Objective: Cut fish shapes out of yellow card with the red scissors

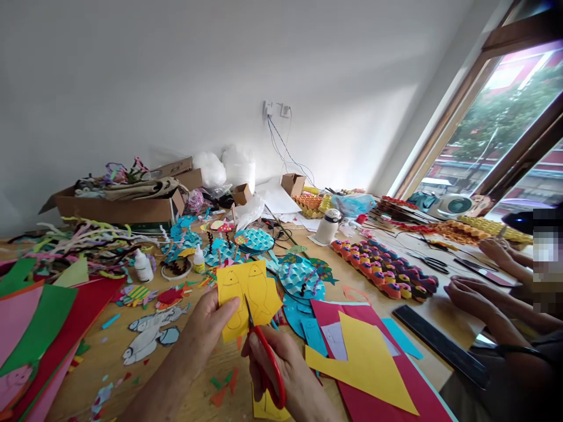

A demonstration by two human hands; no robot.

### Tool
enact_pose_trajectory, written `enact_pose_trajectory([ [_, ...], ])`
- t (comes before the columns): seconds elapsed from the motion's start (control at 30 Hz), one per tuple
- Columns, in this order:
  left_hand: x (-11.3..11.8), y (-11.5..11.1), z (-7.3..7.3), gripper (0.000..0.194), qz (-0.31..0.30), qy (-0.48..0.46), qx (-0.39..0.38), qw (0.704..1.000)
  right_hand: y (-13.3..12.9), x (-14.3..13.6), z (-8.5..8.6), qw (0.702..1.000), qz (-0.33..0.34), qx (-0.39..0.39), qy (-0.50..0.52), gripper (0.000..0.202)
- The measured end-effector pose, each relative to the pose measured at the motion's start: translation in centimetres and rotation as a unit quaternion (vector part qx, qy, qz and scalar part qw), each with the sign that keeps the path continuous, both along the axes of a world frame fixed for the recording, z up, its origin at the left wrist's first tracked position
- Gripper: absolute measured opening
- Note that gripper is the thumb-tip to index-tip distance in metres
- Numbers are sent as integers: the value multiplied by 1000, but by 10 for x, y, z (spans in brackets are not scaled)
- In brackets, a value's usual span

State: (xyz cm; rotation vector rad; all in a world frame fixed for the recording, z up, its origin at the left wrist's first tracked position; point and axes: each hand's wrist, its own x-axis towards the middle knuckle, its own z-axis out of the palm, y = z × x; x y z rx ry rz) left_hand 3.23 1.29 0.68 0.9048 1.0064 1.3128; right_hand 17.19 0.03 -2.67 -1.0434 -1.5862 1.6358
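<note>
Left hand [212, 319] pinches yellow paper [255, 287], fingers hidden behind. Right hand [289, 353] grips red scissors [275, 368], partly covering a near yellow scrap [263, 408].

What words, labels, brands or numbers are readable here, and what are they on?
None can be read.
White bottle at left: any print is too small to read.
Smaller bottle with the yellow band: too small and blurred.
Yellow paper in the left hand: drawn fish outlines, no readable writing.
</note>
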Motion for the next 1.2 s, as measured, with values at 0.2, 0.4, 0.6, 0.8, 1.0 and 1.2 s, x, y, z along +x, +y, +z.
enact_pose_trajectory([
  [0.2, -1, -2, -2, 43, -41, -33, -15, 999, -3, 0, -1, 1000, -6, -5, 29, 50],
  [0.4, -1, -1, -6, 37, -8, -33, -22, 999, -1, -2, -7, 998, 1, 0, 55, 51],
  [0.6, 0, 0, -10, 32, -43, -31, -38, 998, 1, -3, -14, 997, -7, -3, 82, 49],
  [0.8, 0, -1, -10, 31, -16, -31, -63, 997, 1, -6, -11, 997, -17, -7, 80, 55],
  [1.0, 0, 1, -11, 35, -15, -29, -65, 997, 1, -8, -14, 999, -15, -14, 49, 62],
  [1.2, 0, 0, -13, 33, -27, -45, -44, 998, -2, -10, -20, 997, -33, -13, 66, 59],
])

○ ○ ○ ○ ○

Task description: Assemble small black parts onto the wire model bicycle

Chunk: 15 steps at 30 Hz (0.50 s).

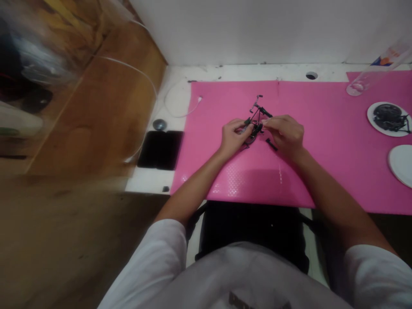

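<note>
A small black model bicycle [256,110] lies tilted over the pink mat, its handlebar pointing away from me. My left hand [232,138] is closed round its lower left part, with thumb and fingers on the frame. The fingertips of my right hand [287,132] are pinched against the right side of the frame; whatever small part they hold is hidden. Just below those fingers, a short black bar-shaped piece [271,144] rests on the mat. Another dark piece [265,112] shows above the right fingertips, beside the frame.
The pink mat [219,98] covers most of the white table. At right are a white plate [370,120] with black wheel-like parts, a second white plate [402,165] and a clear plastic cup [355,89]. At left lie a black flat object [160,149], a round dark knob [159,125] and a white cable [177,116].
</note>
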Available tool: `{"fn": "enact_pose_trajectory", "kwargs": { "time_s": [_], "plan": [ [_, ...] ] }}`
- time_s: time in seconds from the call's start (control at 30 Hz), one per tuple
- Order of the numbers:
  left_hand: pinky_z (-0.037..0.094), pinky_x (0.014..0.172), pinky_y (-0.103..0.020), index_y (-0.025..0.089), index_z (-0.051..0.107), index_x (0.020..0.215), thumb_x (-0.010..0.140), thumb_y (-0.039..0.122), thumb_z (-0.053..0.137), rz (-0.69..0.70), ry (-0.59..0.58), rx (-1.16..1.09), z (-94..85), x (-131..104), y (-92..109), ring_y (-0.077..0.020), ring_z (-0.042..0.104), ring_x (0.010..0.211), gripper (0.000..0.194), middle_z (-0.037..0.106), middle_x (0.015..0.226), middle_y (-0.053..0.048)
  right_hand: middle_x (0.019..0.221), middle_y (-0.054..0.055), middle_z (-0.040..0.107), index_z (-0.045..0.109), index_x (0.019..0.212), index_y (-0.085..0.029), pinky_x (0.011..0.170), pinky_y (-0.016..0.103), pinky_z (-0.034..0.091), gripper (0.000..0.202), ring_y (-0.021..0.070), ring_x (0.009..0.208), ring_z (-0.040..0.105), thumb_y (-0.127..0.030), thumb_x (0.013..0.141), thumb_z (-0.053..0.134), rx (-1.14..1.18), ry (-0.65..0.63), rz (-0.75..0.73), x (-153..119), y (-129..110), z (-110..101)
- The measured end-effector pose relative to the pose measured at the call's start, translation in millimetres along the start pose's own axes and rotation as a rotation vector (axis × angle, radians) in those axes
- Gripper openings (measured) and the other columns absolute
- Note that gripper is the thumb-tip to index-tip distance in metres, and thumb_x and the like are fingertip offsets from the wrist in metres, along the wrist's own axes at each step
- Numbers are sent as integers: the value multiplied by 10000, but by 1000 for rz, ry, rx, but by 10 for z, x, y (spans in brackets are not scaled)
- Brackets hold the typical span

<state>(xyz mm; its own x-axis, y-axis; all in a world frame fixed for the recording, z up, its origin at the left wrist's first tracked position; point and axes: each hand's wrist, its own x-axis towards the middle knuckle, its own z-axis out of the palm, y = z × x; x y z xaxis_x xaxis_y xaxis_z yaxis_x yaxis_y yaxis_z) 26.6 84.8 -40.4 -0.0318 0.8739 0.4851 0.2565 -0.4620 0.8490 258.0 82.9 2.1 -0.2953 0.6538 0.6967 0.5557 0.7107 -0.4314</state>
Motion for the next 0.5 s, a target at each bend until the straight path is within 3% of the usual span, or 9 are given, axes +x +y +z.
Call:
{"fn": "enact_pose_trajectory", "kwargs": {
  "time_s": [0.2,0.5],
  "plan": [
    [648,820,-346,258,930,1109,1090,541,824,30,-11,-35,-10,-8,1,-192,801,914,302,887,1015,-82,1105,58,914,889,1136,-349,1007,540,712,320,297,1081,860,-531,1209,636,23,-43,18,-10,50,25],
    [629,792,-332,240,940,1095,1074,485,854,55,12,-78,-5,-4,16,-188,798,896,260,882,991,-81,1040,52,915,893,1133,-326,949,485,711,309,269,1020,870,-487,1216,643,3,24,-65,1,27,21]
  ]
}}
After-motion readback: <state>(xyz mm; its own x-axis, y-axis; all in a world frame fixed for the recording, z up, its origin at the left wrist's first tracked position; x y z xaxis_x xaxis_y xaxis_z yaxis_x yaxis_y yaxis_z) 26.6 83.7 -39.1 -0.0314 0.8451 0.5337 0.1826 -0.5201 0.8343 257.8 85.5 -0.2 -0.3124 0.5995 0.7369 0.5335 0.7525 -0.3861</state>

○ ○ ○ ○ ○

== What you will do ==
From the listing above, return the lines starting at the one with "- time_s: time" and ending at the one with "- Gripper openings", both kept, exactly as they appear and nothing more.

== Answer section ==
- time_s: time in seconds from the call's start (control at 30 Hz), one per tuple
- Order of the numbers:
  left_hand: pinky_z (-0.037..0.094), pinky_x (0.014..0.172), pinky_y (-0.103..0.020), index_y (-0.025..0.089), index_z (-0.051..0.107), index_x (0.020..0.215), thumb_x (-0.010..0.140), thumb_y (-0.039..0.122), thumb_z (-0.053..0.137), rz (-0.69..0.70), ry (-0.59..0.58), rx (-1.16..1.09), z (-94..85), x (-131..104), y (-92..109), ring_y (-0.077..0.020), ring_z (-0.042..0.104), ring_x (0.010..0.211), gripper (0.000..0.194), middle_z (-0.037..0.106), middle_x (0.015..0.226), middle_y (-0.053..0.048)
  right_hand: middle_x (0.019..0.221), middle_y (-0.054..0.055), middle_z (-0.040..0.107), index_z (-0.045..0.109), index_x (0.019..0.212), index_y (-0.085..0.029), pinky_x (0.011..0.170), pinky_y (-0.016..0.103), pinky_z (-0.034..0.091), gripper (0.000..0.202), ring_y (-0.021..0.070), ring_x (0.009..0.208), ring_z (-0.040..0.105), thumb_y (-0.127..0.030), thumb_x (0.013..0.141), thumb_z (-0.053..0.134), rx (-1.14..1.18), ry (-0.65..0.63), rz (-0.75..0.73), x (-153..119), y (-129..110), z (-110..101)
- The measured end-effector pose relative to the pose measured at the call's start, translation in millimetres along the start pose's own axes and rotation as a rotation vector (axis × angle, radians) in those axes
- Gripper openings (measured) and the other columns absolute

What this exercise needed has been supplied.